Dr Minoo Irani, a consultant paediatrician who leads the NHS Alliance Specialists in Primary Care Network, says government policies to shift care out of hospital demand closer collaboration and new ways of working between primary and secondary healthcare services.

Dr Irani said: “Adversarial competition, resulting from PBC and payment by results, has led to PCTs, NHS trusts and foundation trusts competing for organisational preservation, while clinicians have been polarised into professional self-preservation mode.”

In a new discussion paper, Integrated healthcare services – the future of commissioning and provision of out of hospital healthcare in the NHS, Dr Irani proposes solutions for a seamless healthcare system.

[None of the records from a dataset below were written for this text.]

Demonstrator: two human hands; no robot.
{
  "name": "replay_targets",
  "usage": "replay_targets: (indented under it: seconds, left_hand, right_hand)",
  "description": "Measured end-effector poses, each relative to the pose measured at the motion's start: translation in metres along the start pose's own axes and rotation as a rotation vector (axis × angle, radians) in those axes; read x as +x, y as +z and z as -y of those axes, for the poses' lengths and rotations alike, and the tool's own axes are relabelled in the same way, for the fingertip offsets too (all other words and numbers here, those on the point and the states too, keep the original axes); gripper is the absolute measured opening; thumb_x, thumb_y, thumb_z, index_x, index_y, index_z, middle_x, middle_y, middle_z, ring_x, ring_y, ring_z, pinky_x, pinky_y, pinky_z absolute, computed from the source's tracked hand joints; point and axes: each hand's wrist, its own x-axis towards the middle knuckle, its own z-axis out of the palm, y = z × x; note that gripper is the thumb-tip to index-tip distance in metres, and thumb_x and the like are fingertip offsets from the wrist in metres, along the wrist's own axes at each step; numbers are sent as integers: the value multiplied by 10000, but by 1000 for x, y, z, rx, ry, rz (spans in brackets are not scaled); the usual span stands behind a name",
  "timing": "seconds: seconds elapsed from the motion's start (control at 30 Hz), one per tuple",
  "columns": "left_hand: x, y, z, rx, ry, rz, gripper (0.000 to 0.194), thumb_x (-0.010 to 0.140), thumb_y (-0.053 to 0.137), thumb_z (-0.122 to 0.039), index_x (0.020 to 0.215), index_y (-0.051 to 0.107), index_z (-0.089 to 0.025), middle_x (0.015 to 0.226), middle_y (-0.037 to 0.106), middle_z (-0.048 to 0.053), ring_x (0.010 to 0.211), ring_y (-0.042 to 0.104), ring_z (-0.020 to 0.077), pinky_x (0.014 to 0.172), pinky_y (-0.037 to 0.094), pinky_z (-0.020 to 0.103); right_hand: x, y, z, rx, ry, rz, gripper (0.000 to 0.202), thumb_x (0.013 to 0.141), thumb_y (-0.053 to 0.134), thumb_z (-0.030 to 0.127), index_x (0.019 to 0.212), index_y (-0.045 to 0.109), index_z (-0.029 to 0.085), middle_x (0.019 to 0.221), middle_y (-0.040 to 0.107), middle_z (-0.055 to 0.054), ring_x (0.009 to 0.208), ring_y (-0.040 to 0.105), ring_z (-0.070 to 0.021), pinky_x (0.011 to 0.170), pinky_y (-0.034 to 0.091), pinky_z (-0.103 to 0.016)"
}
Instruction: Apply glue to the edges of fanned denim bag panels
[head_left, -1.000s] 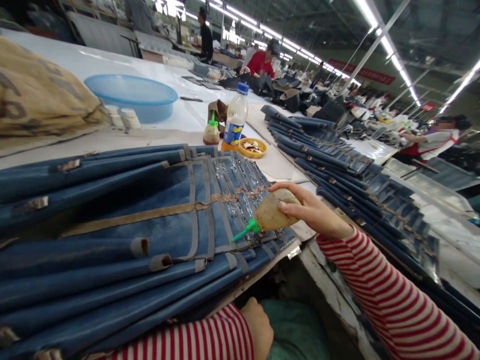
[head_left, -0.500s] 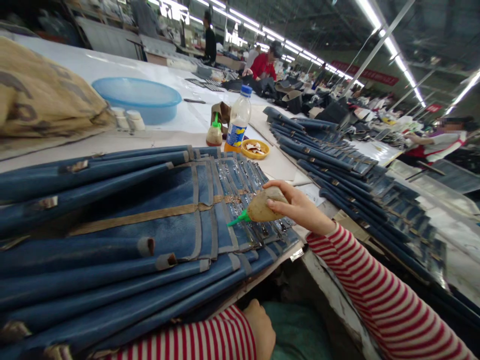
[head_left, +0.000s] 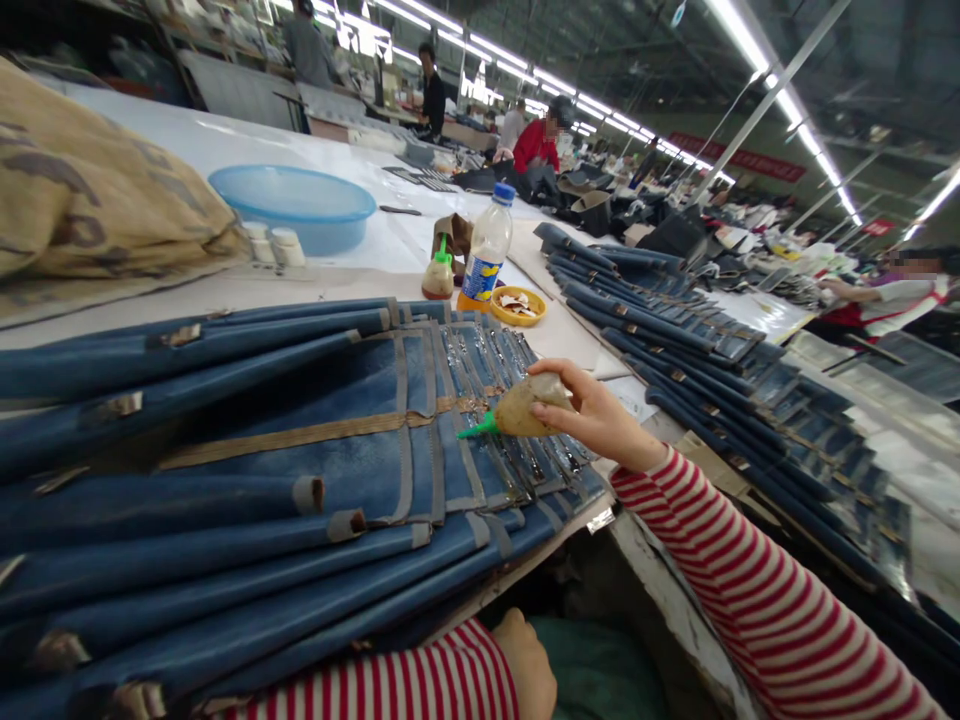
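My right hand (head_left: 592, 415) is wrapped round a glue bottle (head_left: 523, 407) with a green nozzle, tilted so that its tip points left. The tip is just over a grey strip along the edge of the stacked blue leather pieces (head_left: 360, 375). Shiny wet glue (head_left: 517, 345) lies in lines across the overlapped edges to the right of the nozzle. A tan zip-like band runs across the top piece. My left hand (head_left: 527, 665) rests low, by the table's front edge, with its fingers hidden from view.
Behind the stack stand a drink bottle (head_left: 487, 250), a second glue bottle (head_left: 438, 272) and a yellow dish (head_left: 517, 306) of scraps. A blue basin (head_left: 300, 210) and a brown sack (head_left: 97, 190) are farther left. More blue pieces (head_left: 675, 350) lie at right. Co-workers (head_left: 536, 145) are beyond.
The glue bottle's tip has moved a little along the grey strip, away from me. The view has shifted slightly. My left hand stays low by the table edge.
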Motion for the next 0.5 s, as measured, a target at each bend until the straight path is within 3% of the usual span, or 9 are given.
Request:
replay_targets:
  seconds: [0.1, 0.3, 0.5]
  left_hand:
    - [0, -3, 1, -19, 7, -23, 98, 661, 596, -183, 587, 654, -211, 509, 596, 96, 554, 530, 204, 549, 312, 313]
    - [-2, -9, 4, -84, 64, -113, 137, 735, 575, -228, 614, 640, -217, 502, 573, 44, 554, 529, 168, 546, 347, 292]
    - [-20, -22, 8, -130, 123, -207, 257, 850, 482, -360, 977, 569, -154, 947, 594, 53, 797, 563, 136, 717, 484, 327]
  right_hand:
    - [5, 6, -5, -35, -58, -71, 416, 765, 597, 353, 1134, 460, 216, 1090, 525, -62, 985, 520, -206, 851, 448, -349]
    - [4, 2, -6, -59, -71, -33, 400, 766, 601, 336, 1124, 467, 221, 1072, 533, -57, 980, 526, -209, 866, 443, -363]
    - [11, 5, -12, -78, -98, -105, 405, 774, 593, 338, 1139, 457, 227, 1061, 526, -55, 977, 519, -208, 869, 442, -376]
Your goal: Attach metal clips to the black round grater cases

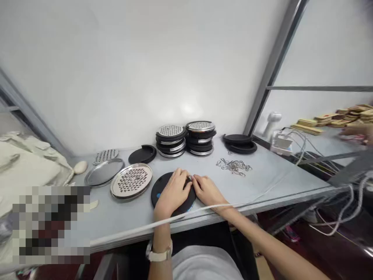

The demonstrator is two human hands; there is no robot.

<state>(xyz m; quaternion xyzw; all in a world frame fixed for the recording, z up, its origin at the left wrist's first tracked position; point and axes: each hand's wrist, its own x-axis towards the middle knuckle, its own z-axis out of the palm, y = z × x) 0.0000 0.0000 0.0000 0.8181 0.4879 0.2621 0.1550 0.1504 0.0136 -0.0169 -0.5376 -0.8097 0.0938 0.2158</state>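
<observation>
black disc (187, 203), hands (174, 191) touching it, fingers (180, 175) half-curled

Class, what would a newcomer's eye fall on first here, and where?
Two stacks of black and silver discs stand near the white wall, mid-picture. In front, the left hand lies on a black disc, the right hand at its edge. Small metal pieces lie heaped further right.

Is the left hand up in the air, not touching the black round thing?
No, the left hand rests on top of the black disc.
</observation>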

These proposals include the introduction of “integrated provider organisations” based around one or more PBC groups (depending on population size), and the creation of community specialists and consultants whose expertise and status would be equivalent to their hospital-based counterparts.

“The needs of the patient for a seamless healthcare system risk being compromised unless something is done to address this ‘wrong sort of competition'”, said Dr Irani. “The model we propose addresses these issues.”

The NHS Alliance also argues that the development of integrated healthcare must now be taken forward by clinicians, rather than waiting for the imposition of structural change from above.

To begin that process, they have invited the Royal College of Physicians, the Royal College of General Practitioners and the British Medical Association to work in partnership with the Alliance.

NHS Alliance chairman Dr Michael Dixon said: “We have long argued for greater collaboration at the clinical interface between primary and secondary care. The solution we’ve put forward is practical, achievable and cost effective.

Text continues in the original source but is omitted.